Would I rather the plague not have claimed billions of lives? Of course. You’d have to be a fool or a psychotic to feel otherwise. But are those billions of people going to get right back up and return to their normal routines? No. (Especially because they’re not zombies!) It happened, the streets are littered with corpses, so let’s make the best of it.
Take Disney World, for example. The rides aren’t working because there’s no electricity. But admit it, haven’t you always wanted to get out of the car in the Haunted Mansion and just take a look around on your own? I did that a couple of days ago, and it was an absolute blast. I even tore off a piece of the wallpaper as a souvenir. Could I have done that pre-apocalypse? No way! I would’ve been thrown out of the park. Hell, I even got to climb on the track of Space Mountain, and there were no lines anywhere. You don’t need some guy walking around in a Mickey Mouse costume to have a good time.
Food is a trade-off. I won’t lie to you—I miss steak. On the other hand, last week I brought home an entire shopping cart filled with candy. That sucker was overflowing, and I left plenty on the shelves.
I guess I just don’t understand people who always have a negative attitude. Life in a post-apocalyptic world isn’t anywhere near as bad as movies want you to believe. It’s actually kind of fun. Now I’m going to head over to Barnes & Noble and pick out any book I want.
* * *
I got bit by a mutant this morning. It was my fault; I should’ve been paying closer attention to my surroundings. Got me right on the arm. It hurt—oh, Christ, did it hurt. Still, my gun was within reach, and I’ve always been ambidextrous, so I took care of him before he was able to actually start chewing.
Infection is a concern, I’ll admit, but it’s not worth getting all bent out of shape over.

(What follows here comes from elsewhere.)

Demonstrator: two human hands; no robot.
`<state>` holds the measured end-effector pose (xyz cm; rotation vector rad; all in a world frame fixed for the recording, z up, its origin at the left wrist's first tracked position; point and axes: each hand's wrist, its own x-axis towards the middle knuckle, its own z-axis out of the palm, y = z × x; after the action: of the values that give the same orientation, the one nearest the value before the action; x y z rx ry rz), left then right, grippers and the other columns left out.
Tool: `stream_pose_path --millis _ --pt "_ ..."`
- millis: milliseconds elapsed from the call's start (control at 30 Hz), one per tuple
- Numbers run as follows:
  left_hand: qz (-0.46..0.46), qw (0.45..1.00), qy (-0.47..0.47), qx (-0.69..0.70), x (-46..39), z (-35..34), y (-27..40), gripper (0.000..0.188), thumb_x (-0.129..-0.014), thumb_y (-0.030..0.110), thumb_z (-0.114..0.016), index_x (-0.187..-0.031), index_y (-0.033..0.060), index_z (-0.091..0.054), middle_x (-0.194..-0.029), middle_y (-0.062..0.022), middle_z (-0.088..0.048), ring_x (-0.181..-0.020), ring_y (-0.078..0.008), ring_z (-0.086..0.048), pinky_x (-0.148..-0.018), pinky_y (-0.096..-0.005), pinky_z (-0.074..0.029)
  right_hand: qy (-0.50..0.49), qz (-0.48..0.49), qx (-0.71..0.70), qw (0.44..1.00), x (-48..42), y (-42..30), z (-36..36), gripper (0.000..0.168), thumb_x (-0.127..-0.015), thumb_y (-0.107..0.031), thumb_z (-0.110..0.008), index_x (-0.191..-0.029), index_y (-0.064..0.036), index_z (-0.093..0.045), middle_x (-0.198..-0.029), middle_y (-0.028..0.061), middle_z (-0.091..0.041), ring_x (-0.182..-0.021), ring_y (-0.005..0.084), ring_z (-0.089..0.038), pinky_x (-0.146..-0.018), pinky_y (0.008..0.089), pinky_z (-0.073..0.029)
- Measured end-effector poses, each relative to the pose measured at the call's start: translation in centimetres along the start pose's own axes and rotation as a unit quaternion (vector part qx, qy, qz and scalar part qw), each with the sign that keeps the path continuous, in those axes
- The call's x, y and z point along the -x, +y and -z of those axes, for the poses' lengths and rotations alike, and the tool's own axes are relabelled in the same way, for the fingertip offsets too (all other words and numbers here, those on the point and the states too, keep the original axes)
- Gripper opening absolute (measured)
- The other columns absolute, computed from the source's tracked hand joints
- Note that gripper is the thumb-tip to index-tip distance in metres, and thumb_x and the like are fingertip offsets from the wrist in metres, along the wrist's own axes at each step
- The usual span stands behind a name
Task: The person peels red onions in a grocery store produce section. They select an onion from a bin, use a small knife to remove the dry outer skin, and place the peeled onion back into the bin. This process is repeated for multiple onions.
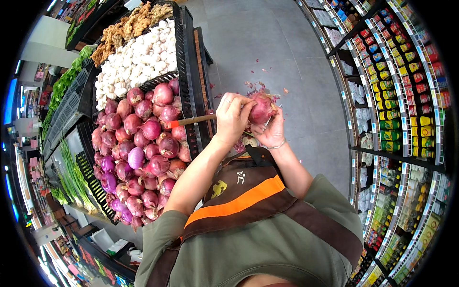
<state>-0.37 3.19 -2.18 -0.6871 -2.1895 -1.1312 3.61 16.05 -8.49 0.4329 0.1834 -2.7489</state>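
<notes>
A red onion (261, 109) with loose papery skin is held between my two hands in front of the apron. My left hand (232, 116) pinches its skin from the left side, and a wooden-handled tool with an orange-red end (195, 120) sticks out leftward from this hand; its other end is hidden. Below and right of the onion, my right hand (270, 131) grips it with curled fingers. To the left, a black crate (187, 97) holds a heap of red onions (133, 123), a few of them peeled down to smooth purple.
Garlic bulbs (143, 53) and ginger (132, 23) lie beyond the onions. Torn onion skins (264, 70) are scattered on the grey tiled floor (308, 82). Shelves with packed jars (389, 114) stand on the right; spring onions (75, 175) and leafy greens (61, 88) are at the far left.
</notes>
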Motion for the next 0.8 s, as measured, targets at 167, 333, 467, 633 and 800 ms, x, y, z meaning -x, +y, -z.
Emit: stream_pose_path --millis 167,333,467,633,800 --pt "0.026 0.999 -0.018 0.016 -0.2 -0.1 -0.1 0.017 -0.073 -0.001 -0.072 -0.079 0.0033 -0.058 -0.077 -0.0106 -0.059 -0.073 -0.0296 -0.058 -0.066 -0.0386 -0.048 -0.025 -0.017 0.004 1.000 0.0 -0.5 0.6 0.046 -0.089 -0.049 -0.049 -0.120 -0.016 -0.057 -0.096 -0.0018 -0.064 -0.047 0.0079 -0.040 -0.039 0.0204 -0.033" --pt "0.119 0.993 0.008 0.025 -0.3 -0.3 0.0 0.012 -0.078 -0.001 -0.069 -0.081 0.0010 -0.058 -0.079 -0.0134 -0.061 -0.073 -0.0313 -0.060 -0.065 -0.0393 -0.048 -0.058 -0.030 -0.012 0.998 -0.1 -0.5 1.7 0.052 -0.089 -0.056 -0.047 -0.120 -0.016 -0.056 -0.097 -0.0007 -0.064 -0.047 0.0080 -0.041 -0.041 0.0211 -0.033" --pt "0.210 0.977 0.012 0.034 -0.6 0.2 -1.2 0.005 -0.085 0.003 -0.067 -0.085 -0.0005 -0.063 -0.076 -0.0096 -0.063 -0.066 -0.0197 -0.057 -0.061 -0.0305 -0.046 -0.030 -0.044 -0.067 0.996 0.7 -0.9 2.4 0.069 -0.081 -0.063 -0.058 -0.129 -0.015 -0.052 -0.103 0.0048 -0.063 -0.052 0.0090 -0.038 -0.043 0.0216 -0.028" --pt "0.222 0.970 -0.081 0.056 -0.3 0.5 -1.8 0.014 -0.087 0.004 -0.065 -0.101 0.0019 -0.070 -0.084 -0.0094 -0.069 -0.072 -0.0128 -0.063 -0.066 -0.0257 -0.049 -0.121 -0.100 -0.105 0.982 1.8 -1.6 0.8 0.075 -0.080 -0.066 -0.057 -0.132 -0.014 -0.050 -0.114 0.0157 -0.062 -0.062 0.0125 -0.046 -0.046 0.0216 -0.031" --pt "0.180 0.975 -0.117 0.049 0.0 0.3 -0.5 0.020 -0.086 0.006 -0.064 -0.105 0.0045 -0.070 -0.102 -0.0148 -0.069 -0.092 -0.0284 -0.067 -0.080 -0.0347 -0.052 -0.134 -0.087 -0.082 0.984 1.3 -1.5 1.8 0.074 -0.082 -0.069 -0.053 -0.131 -0.013 -0.050 -0.109 0.0143 -0.063 -0.061 0.0140 -0.048 -0.045 0.0226 -0.032"
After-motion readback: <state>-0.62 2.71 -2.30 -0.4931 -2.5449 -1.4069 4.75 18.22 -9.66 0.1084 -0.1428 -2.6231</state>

Trust me, I’m not taking a lackadaisical attitude toward the bite. I cleaned the wound (which did, unfortunately, break the skin) thoroughly with antiseptic, and then I covered it with a bandage. I cleaned it again every half hour after that. Yeah, it stung like crazy, but that means it’s working, right? When life hands you lemons, you make lemonade, and even though the antiseptic burned worse than pouring lemon juice into the wound, I wasn’t going to let it bum me out.
I knew a guy who got bit. You wouldn’t believe how much he carried on, and how much of a “Pity me!” attitude he had about the whole thing. Know what he did? He said “I don’t wanna become one of those things,” shoved his revolver in his mouth, and pulled the trigger. Can you believe that? I mean, who kills himself over a mutant bite?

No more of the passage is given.